TRY IT:
A faithful copy of the listing below is needed, with its pictures left out.

INFORMATION SHOWN section start

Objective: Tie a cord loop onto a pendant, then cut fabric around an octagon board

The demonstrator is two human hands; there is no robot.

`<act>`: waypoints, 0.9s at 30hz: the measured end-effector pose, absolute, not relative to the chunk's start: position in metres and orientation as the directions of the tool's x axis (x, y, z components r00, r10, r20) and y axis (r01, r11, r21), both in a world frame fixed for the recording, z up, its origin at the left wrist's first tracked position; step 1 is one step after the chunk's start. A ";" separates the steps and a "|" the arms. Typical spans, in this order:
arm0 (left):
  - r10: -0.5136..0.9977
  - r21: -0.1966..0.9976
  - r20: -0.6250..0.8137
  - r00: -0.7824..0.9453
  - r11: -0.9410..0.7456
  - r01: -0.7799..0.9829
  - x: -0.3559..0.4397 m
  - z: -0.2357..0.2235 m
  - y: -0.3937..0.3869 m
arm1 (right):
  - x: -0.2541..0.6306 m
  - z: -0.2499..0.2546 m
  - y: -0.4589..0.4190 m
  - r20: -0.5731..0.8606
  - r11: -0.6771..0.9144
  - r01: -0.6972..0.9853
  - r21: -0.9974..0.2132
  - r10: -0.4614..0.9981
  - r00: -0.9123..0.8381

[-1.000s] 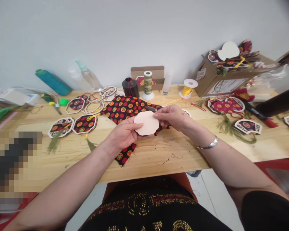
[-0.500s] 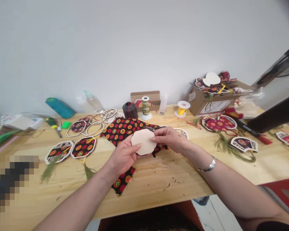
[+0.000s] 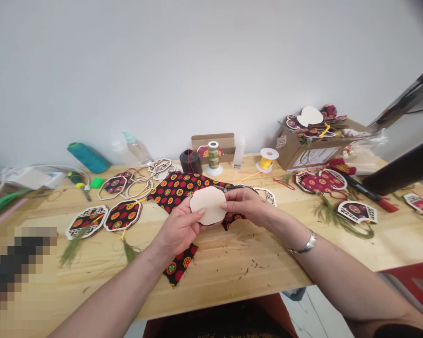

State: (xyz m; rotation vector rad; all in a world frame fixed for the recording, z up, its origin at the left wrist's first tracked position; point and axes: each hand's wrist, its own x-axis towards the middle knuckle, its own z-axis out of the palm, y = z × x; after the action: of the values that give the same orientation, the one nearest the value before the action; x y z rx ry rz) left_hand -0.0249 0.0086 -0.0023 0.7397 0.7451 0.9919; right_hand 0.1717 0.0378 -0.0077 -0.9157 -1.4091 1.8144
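A plain cream-coloured flat piece with a scalloped outline (image 3: 207,205) is held between both hands above the table. My left hand (image 3: 179,225) is closed on its left edge, thumb on the top face. On its right edge my right hand (image 3: 245,205) pinches it with thumb and fingers. Behind and beneath lies black fabric with red and yellow flower dots (image 3: 176,190), one strip of it reaching toward the front edge. Scissors (image 3: 227,189), partly hidden by the right hand, rest on the fabric. The underside of the piece is hidden.
Finished tasselled ornaments (image 3: 122,216) lie at the left, others (image 3: 356,211) at the right. Along the wall stand a teal thread cone (image 3: 88,157), a green thread spool (image 3: 213,158), a yellow spool (image 3: 267,160) and a cardboard box (image 3: 303,152). Dark scraps dot the wooden table (image 3: 239,281).
The cream piece and both hands have shifted very slightly left and up. Both hands keep their hold, and nothing else has visibly moved.
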 end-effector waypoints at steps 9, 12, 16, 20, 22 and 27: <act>0.912 0.826 -0.186 0.365 0.346 -0.445 -0.025 -0.002 0.008 | 0.171 -0.002 0.036 -0.120 -0.111 0.047 -0.993 0.880 -0.459; 0.912 0.822 -0.189 0.363 0.349 -0.449 -0.025 -0.003 0.008 | 0.170 0.003 0.035 -0.113 -0.080 0.093 -0.992 0.888 -0.446; 0.915 0.817 -0.186 0.359 0.347 -0.460 -0.025 -0.004 0.008 | 0.170 0.005 0.034 -0.110 -0.065 0.116 -0.991 0.895 -0.433; 0.914 0.812 -0.188 0.360 0.351 -0.466 -0.026 -0.004 0.009 | 0.169 0.003 0.033 -0.104 -0.061 0.116 -0.991 0.905 -0.413; 0.913 0.810 -0.191 0.361 0.354 -0.467 -0.026 -0.004 0.009 | 0.168 0.003 0.033 -0.096 -0.052 0.120 -0.991 0.909 -0.406; 0.911 0.804 -0.193 0.364 0.359 -0.474 -0.026 -0.004 0.009 | 0.168 0.005 0.032 -0.070 -0.013 0.142 -0.990 0.911 -0.405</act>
State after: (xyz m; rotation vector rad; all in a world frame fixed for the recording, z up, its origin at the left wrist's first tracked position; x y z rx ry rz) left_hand -0.0256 0.0089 -0.0041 0.7253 0.7175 0.9989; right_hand 0.1676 0.0320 0.0053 -1.1140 -1.6039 1.4818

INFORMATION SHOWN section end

RESULT OF THE EXERCISE:
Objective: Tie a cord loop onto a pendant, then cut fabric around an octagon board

The demonstrator is two human hands; there is no robot.

`<act>`: waypoints, 0.9s at 30hz: the measured end-effector pose, absolute, not relative to the chunk's start: position in metres and orientation as the directions of the tool's x axis (x, y, z components r00, r10, r20) and y axis (r01, r11, r21), both in a world frame fixed for the recording, z up, its origin at the left wrist's first tracked position; step 1 is one step after the chunk's start. A ";" separates the steps and a "|" the arms. Typical spans, in this order:
arm0 (left):
  - r10: -0.5136..0.9977
  - r21: -0.1966..0.9976
  - r20: -0.6250..0.8137
  - r00: -0.7824..0.9453
  - r11: -0.9410..0.7456
  - r01: -0.7799..0.9829
  - x: -0.3559..0.4397 m
  - z: -0.2357..0.2235 m
  - y: -0.3937..0.3869 m
arm1 (right):
  - x: -0.2541..0.6306 m
  - z: -0.2499..0.2546 m
  - y: -0.4589..0.4190 m
  - r20: -0.5731..0.8606
  - r11: -0.6771..0.9144
  - r01: -0.6972..0.9853
  - r21: -0.9974..0.2132
  - r10: -0.4614..0.9981
  - r00: -0.9123..0.8381

[-1.000s] 
[-0.500s] 
[+0.000s] 

State: (xyz m; rotation vector rad; all in a world frame fixed for the recording, z up, its origin at the left wrist's first tracked position; point and axes: each hand's wrist, its own x-axis towards the middle knuckle, its own z-axis out of the palm, y = z × x; after the action: of the values that give the same orientation, the one nearest the value before the action; x y z rx ry rz) left_hand -0.0249 0.0086 -0.0023 0.7397 0.7451 0.9919; right_hand 0.1717 0.0378 -0.0077 -0.9157 -1.4091 1.8144
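A plain cream-coloured flat piece with a scalloped outline (image 3: 207,205) is held between both hands above the table. My left hand (image 3: 179,225) is closed on its left edge, thumb on the top face. On its right edge my right hand (image 3: 245,205) pinches it with thumb and fingers. Behind and beneath lies black fabric with red and yellow flower dots (image 3: 176,190), one strip of it reaching toward the front edge. Scissors (image 3: 227,189), partly hidden by the right hand, rest on the fabric. The underside of the piece is hidden.
Finished tasselled ornaments (image 3: 122,216) lie at the left, others (image 3: 356,211) at the right. Along the wall stand a teal thread cone (image 3: 88,157), a green thread spool (image 3: 213,158), a yellow spool (image 3: 267,160) and a cardboard box (image 3: 303,152). Dark scraps dot the wooden table (image 3: 239,281).
The cream piece and both hands have shifted very slightly left and up. Both hands keep their hold, and nothing else has visibly moved.
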 end-effector waypoints at steps 9, 12, 16, 20, 22 and 27: <act>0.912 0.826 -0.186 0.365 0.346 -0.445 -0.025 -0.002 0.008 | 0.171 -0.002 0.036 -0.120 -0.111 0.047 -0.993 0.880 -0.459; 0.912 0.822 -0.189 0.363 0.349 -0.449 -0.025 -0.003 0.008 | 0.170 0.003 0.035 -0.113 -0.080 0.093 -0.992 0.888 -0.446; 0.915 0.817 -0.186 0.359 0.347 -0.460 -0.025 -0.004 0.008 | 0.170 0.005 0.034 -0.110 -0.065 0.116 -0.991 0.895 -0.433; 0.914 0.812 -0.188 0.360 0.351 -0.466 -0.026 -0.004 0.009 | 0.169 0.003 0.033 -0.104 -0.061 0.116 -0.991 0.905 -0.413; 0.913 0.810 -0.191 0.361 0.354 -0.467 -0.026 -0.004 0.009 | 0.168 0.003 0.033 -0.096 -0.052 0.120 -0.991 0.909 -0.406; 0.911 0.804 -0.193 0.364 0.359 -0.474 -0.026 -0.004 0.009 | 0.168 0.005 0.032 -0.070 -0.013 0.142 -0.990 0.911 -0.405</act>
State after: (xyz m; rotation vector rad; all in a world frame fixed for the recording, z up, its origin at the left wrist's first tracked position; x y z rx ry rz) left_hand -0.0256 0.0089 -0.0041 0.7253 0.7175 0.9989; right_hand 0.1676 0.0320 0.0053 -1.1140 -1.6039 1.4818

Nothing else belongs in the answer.